Obituary: Bebe Barron
The Los Angeles Times brings us the sad news that pioneering electronic composer Bebe Barron has died, at the age of 82. Along with her then-husband Louis Barron, Bebe scored the 1956 science-fiction classic FORBIDDEN PLANET. Before the modern synthesizer, the duo created music using tubes and circuits that emitted tones, which they would record and manipulate, speeding them up, slowing them down, or splicing them together. The result was a unique, futuristic sonic landscape that perfectly captured the beauty and terror of Altair IV. In fact, the avante garde soundtrack, which bridged the gap between music and sound effects, was credited as “Electronic Tonalities” rather than music.

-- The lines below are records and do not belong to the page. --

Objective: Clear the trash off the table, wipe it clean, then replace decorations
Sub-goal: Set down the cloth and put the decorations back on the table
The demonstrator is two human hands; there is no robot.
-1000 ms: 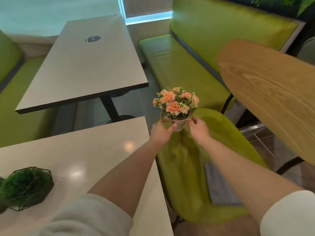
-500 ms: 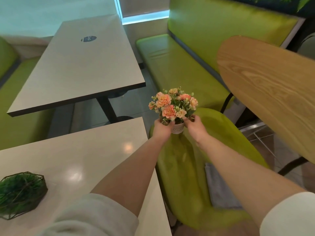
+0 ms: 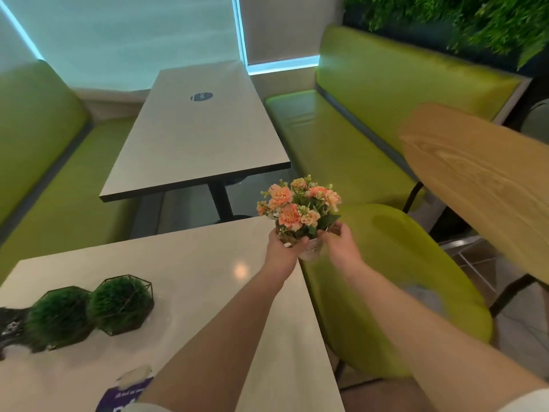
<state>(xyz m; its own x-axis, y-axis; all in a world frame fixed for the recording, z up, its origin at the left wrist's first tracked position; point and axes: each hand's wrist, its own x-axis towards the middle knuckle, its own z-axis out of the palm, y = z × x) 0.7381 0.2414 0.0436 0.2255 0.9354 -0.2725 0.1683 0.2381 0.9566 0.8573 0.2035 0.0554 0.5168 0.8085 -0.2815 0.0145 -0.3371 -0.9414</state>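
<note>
We are noting both hands wrapped around one small white pot (image 3: pixel 309 251): the left hand (image 3: pixel 283 248) is grasping its near-left side, thumb across the front, and the right hand (image 3: pixel 341 242) is cupping its right side. The pot is holding a bunch of peach-orange flowers (image 3: pixel 297 207) with green leaves; soil or filler is not showing. We are seeing the pot in the air, at the far right corner of the tabletop (image 3: pixel 190 263), partly over the green chair seat (image 3: pixel 395 263); whether its base is touching the edge we cannot tell. Further left, two round green plants in wire-frame holders (image 3: pixel 120 304) are standing side by side on the tabletop, one plant to each frame. We are judging the clearing and wiping as largely finished and the replacing of decorations as under way, flowers being the piece in hand. A purple card (image 3: pixel 124 396) and a pale scrap (image 3: pixel 133 377) are lying at the near edge; trash or not, unclear. A dark blurred object (image 3: pixel 10 322) is sitting at far left.
</note>
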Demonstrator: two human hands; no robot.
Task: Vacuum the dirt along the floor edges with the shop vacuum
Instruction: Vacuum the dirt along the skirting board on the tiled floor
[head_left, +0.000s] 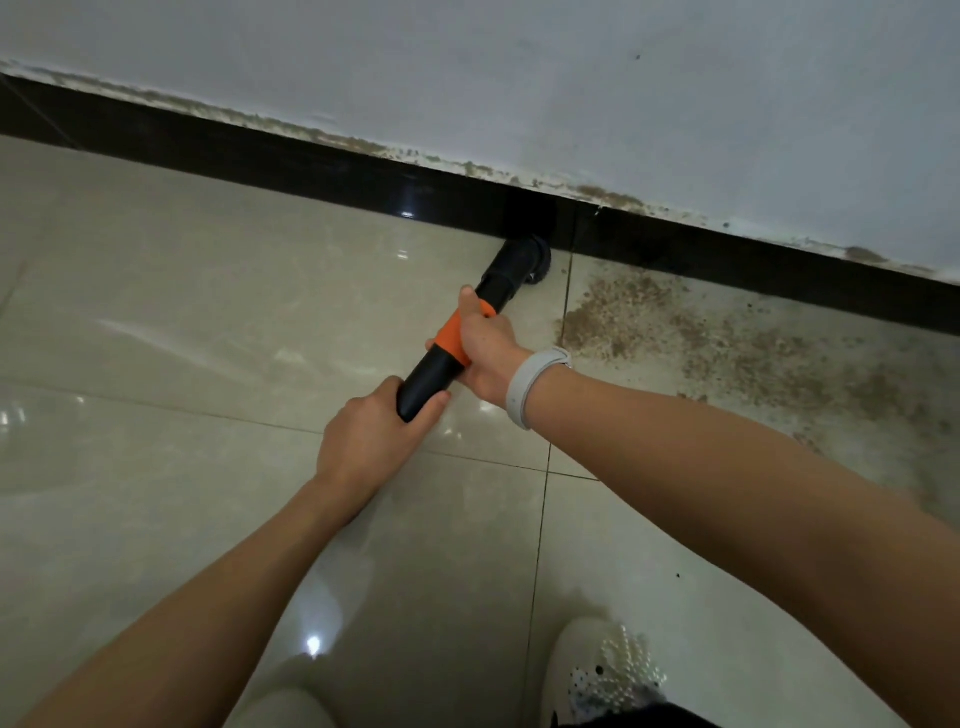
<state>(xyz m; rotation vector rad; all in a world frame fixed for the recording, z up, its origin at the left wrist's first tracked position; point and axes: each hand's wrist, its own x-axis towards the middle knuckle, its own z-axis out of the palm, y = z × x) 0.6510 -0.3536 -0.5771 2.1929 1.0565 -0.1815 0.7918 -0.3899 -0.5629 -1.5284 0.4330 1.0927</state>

The Barrons also worked on Broadway shows such as VISIT TO A SMALL PLANET (1957), but they never scored another film (perhaps because the theremin took over as the electronic instrument of choice for weird sci-fi sounds). The couple divorced in 1970 but continued making music together until Louis died in 1989. Bebe resumed composing in 2000 – a piece she called “Mixed Emotions,” which she considered a continuation of her work on FORBIDDEN PLANET.
In the cover story for Spring 1979 issue of Cinefantastique, Frederick S. Clarke and Steve Rubin detailed the making of FORBIDDEN PLANET, including a long section devoted to the work of Bebe and Louis Barron, which is excerpted below:
While producer Nicholas Nayfack oversaw final touches being added to complete the film’s special effects, supplied by the Newcombe department and the Disney animators, studio chief Dore Schary hired Louis and Bebe Barron in October to create electronic music for the film. The vivid “electronic tonalities” created by the Barrons for FORBIDDEN PLANET represent one of the great revolutions in film scoring. It is to Schary’s credit as an innovator that he saw the value of their work and assumed the commercial risk to use it. Says Schary, “I loved the idea of being a little bit ahead of the times.”
Between 1949 and 1953, the Barrons produced electronic music for a series of experimental films. One of their early compositions was used in a film based on the writings of Anais Nin called THE BELLS OF ATLANTIS. Impressed by the compliments they were receiving from fellow musicians, the Barrons wanted to enter the motion picture business, hoping a contract could net them a few thousand dollars for their work. Through the grapevine they dis¬covered that MGM’s Dore Schary was the man to see. Says Barron, “He was the number one guy in the industry, so we decided we might as well shoot for the moon. Besides, we also heard he was a nice human being.” From a friend they learned that Schary’s wife was a painter and that she was having a one-woman show at a New York gallery. Living in Greenwich Village at the time, the two musicians decided to crash the showing in the hope that Dore would be there for the opening.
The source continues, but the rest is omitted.